| Required work |
Check every line of the data below for the word "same". Copy the ones that have it.

BEGIN

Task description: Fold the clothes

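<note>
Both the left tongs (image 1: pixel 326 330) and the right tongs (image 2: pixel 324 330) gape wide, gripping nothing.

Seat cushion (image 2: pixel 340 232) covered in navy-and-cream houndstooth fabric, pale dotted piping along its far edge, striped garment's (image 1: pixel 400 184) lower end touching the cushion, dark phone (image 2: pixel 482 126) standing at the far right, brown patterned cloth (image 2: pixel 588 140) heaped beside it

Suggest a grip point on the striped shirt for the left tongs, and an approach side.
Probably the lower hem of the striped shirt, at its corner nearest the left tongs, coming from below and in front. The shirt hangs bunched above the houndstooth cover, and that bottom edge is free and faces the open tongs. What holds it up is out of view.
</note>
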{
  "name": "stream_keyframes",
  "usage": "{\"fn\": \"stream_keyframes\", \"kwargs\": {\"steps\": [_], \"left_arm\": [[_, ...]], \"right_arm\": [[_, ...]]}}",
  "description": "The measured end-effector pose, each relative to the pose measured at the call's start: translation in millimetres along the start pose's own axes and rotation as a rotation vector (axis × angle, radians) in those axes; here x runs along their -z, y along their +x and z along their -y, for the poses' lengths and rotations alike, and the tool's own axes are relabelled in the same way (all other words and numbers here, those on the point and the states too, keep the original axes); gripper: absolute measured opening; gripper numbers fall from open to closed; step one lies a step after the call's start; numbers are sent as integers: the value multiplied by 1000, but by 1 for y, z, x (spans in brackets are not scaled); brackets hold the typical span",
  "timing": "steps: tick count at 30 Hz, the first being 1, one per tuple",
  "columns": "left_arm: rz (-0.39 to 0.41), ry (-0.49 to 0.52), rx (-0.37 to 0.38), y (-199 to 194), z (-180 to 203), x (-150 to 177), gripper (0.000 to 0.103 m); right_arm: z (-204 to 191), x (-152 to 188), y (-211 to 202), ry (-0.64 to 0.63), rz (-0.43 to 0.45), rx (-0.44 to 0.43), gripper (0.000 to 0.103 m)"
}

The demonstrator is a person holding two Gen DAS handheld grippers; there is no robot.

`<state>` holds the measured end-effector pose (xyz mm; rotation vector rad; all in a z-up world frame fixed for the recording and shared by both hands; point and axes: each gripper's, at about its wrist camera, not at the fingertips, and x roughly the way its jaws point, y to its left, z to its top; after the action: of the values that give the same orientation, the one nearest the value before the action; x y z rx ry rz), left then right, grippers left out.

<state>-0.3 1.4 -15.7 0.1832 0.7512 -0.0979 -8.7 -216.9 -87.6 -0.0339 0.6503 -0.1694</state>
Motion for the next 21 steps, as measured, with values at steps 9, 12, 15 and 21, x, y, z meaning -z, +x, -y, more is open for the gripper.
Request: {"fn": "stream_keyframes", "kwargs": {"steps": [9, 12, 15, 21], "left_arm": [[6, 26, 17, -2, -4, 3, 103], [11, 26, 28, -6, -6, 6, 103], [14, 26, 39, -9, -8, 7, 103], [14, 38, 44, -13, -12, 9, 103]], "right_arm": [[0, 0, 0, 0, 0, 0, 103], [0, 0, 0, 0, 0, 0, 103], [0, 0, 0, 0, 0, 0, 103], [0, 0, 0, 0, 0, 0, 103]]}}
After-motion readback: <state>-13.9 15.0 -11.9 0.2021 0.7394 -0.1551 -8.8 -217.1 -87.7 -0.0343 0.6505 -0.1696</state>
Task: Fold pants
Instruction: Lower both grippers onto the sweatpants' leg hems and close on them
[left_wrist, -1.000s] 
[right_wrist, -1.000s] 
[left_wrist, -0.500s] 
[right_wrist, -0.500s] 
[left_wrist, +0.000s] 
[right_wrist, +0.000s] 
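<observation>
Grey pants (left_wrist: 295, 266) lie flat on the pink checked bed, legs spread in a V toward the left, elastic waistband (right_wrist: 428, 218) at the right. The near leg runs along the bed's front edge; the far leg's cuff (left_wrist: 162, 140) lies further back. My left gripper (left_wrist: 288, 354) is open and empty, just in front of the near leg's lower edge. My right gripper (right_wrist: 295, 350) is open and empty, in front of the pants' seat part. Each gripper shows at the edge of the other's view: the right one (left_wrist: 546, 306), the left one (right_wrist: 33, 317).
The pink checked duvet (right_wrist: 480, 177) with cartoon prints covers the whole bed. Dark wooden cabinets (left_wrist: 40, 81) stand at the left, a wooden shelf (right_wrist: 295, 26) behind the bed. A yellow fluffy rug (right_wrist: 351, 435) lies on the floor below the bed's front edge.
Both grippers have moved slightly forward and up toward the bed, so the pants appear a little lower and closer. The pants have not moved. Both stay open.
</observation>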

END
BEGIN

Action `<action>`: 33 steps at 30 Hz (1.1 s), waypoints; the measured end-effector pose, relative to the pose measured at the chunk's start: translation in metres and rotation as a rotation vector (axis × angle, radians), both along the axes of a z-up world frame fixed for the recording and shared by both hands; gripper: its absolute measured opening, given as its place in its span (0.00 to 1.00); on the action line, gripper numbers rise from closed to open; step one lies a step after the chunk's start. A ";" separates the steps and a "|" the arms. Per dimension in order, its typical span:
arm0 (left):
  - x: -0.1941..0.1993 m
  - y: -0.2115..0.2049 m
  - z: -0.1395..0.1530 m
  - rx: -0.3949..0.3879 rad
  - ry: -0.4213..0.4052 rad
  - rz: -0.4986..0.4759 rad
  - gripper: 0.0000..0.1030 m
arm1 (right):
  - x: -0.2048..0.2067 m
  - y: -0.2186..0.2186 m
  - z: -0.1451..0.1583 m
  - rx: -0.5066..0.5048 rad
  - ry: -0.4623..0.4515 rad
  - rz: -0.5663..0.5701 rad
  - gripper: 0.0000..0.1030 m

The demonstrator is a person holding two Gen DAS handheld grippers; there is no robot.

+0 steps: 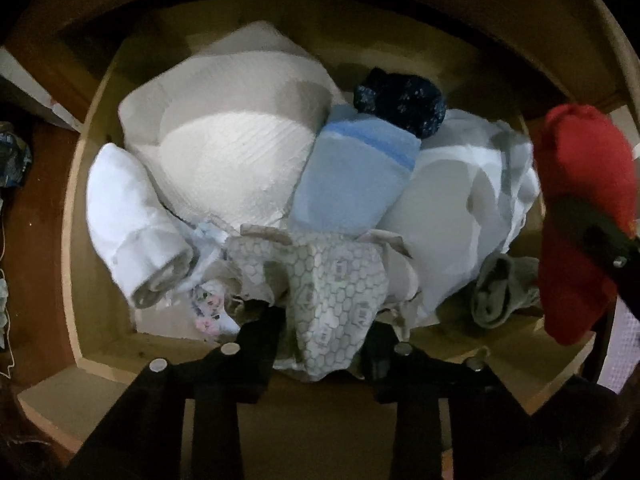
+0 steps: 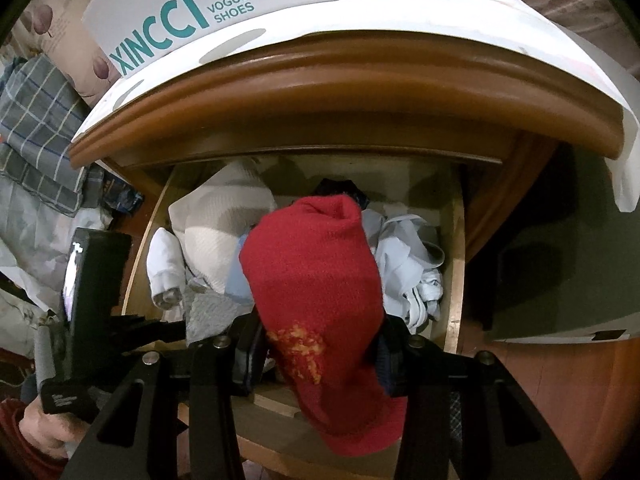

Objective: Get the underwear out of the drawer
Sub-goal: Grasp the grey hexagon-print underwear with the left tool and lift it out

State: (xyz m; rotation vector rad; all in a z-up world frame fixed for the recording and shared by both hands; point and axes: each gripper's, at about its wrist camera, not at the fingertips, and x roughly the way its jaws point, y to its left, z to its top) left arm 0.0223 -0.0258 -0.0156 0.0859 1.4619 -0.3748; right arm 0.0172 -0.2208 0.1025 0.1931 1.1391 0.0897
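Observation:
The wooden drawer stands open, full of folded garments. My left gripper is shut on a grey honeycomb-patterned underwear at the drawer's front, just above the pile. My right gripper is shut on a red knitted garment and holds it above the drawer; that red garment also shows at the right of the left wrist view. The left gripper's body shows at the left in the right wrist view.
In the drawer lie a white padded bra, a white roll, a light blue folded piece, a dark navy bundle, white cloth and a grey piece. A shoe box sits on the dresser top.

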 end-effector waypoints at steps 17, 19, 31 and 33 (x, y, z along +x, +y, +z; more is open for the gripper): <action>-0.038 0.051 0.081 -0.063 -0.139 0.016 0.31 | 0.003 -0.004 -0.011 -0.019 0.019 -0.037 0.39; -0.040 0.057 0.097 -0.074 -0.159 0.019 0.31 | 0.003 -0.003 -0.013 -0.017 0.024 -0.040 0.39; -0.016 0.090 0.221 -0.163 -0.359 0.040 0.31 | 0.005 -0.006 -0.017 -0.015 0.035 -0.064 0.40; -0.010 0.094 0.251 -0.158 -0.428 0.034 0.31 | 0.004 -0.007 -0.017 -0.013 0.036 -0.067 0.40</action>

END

| Task solution |
  "description": "The measured end-effector pose, each relative to the pose measured at the call's start: translation in millimetres along the start pose's own axes and rotation as a rotation vector (axis × angle, radians) in those axes; here x runs along their -z, y along their +x and z along their -y, for the poses' lengths and rotations alike, and the tool's own axes are relabelled in the same way (all other words and numbers here, those on the point and the states too, keep the original axes); gripper: absolute measured opening; gripper numbers fall from open to closed; step one lies a step after the call's start; numbers are sent as integers: the value multiplied by 1000, but by 1 for y, z, x (spans in brackets are not scaled); brackets hold the typical span",
`<state>` holds the measured end-effector pose (xyz mm; rotation vector rad; all in a z-up world frame fixed for the recording and shared by both hands; point and axes: each gripper's, at about its wrist camera, not at the fingertips, and x roughly the way its jaws point, y to its left, z to its top; after the action: of the values that give the same orientation, the one nearest the value before the action; x y z rx ry rz), left then right, grippers left out.

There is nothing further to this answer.